Every line of the material below needs to be written out exactly, please.

*Provided material:*
[Start of Attachment]

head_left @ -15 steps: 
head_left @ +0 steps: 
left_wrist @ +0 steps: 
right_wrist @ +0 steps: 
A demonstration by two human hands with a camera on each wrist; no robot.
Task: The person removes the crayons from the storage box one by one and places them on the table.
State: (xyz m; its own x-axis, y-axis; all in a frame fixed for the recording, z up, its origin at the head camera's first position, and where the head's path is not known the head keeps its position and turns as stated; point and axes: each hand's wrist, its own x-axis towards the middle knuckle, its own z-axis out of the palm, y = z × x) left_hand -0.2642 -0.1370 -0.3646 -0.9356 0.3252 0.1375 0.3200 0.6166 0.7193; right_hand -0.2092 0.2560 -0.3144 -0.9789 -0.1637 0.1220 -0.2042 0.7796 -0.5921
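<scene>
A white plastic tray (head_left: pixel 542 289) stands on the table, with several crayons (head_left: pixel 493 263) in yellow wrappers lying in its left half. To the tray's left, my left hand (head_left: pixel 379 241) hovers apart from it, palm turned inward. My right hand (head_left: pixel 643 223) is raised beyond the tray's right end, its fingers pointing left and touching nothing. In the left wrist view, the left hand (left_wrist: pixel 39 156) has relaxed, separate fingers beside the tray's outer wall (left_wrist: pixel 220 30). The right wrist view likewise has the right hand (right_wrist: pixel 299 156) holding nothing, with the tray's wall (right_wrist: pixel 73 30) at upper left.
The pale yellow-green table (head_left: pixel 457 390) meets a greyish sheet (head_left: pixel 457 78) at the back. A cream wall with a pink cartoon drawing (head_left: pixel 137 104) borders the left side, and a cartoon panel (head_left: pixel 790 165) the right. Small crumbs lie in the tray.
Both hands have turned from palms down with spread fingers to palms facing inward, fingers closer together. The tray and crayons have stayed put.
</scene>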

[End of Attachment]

*Output below:*
head_left @ -15 steps: 
head_left @ +0 steps: 
left_wrist @ +0 steps: 
right_wrist @ +0 steps: 
A demonstration by two human hands with a camera on each wrist; no robot.
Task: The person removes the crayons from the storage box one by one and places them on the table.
State: (xyz m; its own x-axis, y-axis; all in a frame fixed for the recording, z up, its origin at the head camera's first position, and where the head's path is not known the head keeps its position and turns as stated; point and axes: each hand's wrist, its own x-axis towards the middle knuckle, its own z-axis out of the palm, y = z × x) left_hand -0.2642 -0.1370 -0.3646 -0.9356 0.3252 0.1375 0.3200 0.6166 0.7193; right_hand -0.2092 0.2560 -0.3144 -0.9789 -0.1637 0.1220 -0.2042 0.7796 -0.5921
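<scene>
A white plastic tray (head_left: pixel 542 289) stands on the table, with several crayons (head_left: pixel 493 263) in yellow wrappers lying in its left half. To the tray's left, my left hand (head_left: pixel 379 241) hovers apart from it, palm turned inward. My right hand (head_left: pixel 643 223) is raised beyond the tray's right end, its fingers pointing left and touching nothing. In the left wrist view, the left hand (left_wrist: pixel 39 156) has relaxed, separate fingers beside the tray's outer wall (left_wrist: pixel 220 30). The right wrist view likewise has the right hand (right_wrist: pixel 299 156) holding nothing, with the tray's wall (right_wrist: pixel 73 30) at upper left.
The pale yellow-green table (head_left: pixel 457 390) meets a greyish sheet (head_left: pixel 457 78) at the back. A cream wall with a pink cartoon drawing (head_left: pixel 137 104) borders the left side, and a cartoon panel (head_left: pixel 790 165) the right. Small crumbs lie in the tray.
Both hands have turned from palms down with spread fingers to palms facing inward, fingers closer together. The tray and crayons have stayed put.
</scene>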

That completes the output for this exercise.